> PROBLEM DETAILS:
From the listing below, pull out the lines that hold "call".

> INFORMATION:
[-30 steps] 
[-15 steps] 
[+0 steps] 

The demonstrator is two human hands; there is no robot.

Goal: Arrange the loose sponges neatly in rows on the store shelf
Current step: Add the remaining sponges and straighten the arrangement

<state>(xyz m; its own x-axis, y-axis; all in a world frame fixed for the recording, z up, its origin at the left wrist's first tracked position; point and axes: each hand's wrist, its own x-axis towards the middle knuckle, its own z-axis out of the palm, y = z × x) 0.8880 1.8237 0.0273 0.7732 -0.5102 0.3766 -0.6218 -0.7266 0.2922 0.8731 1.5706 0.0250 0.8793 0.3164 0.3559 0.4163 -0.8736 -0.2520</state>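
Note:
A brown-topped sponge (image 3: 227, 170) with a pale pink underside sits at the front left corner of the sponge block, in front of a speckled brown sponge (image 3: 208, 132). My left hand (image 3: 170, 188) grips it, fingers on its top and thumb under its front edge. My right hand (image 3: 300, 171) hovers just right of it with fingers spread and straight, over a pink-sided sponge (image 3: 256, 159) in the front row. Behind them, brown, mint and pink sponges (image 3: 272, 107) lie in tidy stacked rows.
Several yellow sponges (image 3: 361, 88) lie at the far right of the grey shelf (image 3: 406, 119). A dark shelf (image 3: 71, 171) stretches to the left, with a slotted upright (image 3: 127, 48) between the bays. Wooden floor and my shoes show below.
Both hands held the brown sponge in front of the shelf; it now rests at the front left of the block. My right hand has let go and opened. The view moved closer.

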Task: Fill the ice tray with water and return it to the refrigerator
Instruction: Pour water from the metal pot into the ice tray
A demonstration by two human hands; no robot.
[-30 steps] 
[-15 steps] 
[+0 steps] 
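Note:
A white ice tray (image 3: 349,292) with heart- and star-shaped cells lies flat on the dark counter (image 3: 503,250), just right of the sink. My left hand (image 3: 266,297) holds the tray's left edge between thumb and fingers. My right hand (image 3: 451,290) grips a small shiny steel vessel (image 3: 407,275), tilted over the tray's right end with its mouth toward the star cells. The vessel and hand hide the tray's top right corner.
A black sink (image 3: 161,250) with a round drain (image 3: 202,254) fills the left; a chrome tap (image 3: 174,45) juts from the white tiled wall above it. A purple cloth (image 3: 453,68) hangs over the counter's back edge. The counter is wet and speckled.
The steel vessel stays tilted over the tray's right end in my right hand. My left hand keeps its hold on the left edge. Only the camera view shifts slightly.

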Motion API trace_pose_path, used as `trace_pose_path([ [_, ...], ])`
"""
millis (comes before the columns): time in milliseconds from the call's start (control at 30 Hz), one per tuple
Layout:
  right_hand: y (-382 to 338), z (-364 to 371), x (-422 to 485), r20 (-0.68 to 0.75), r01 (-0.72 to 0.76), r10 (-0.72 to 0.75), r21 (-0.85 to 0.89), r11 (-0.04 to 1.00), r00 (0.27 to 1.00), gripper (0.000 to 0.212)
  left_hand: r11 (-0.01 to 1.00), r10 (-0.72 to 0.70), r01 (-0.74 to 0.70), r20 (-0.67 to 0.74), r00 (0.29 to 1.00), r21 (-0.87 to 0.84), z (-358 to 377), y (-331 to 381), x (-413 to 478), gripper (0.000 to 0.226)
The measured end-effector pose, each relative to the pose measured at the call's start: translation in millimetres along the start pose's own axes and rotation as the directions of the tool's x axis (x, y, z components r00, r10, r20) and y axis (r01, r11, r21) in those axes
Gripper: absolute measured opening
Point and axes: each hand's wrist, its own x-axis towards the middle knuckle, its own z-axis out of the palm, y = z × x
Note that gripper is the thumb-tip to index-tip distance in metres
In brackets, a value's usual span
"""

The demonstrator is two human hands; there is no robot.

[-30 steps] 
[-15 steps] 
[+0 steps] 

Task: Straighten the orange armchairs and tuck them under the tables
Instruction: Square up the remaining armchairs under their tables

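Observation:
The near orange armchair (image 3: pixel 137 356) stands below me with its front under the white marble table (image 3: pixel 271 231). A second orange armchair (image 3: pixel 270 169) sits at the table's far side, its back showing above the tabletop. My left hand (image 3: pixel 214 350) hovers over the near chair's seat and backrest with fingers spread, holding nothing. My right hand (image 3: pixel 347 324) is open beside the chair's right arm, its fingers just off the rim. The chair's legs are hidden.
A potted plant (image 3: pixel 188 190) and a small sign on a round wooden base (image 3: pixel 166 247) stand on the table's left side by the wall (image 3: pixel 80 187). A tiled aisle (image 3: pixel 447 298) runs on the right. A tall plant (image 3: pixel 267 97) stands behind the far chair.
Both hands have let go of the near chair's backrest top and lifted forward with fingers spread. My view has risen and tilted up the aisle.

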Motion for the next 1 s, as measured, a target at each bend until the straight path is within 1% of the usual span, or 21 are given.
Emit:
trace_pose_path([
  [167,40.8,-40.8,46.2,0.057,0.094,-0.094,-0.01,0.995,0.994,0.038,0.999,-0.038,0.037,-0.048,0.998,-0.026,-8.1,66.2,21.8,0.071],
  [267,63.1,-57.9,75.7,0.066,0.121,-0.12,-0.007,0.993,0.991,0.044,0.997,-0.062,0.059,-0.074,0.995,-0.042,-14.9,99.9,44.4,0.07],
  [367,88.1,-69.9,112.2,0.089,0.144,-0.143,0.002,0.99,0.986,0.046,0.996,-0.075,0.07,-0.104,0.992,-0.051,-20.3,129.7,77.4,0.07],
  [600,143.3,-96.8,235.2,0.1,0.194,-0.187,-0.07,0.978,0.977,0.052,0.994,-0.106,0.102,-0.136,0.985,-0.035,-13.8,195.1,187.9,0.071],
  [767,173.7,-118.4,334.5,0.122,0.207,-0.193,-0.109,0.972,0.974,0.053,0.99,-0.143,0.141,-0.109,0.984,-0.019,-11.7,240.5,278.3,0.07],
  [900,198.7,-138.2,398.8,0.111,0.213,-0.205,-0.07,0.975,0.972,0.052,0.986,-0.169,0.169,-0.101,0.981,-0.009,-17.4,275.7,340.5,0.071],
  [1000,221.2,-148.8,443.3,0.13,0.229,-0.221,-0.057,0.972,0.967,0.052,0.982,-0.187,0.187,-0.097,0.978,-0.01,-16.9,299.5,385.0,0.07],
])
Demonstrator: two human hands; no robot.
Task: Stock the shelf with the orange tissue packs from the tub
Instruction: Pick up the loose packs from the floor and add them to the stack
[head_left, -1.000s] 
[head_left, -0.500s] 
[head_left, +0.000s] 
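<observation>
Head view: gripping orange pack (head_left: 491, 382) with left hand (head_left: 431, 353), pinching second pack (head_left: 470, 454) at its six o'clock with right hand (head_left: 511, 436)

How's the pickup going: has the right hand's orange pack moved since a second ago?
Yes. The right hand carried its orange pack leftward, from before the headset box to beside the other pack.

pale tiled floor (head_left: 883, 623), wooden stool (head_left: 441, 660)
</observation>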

> FINISHED EXERCISE:
millis (comes before the columns): time in milliseconds from the call's start (control at 30 Hz), one per tuple
The measured end-effector pose, each relative to the pose measured at the call's start: translation in millimetres along the start pose's own axes and rotation as the directions of the tool's x axis (x, y, z components r00, r10, r20) and y axis (r01, r11, r21) in those axes

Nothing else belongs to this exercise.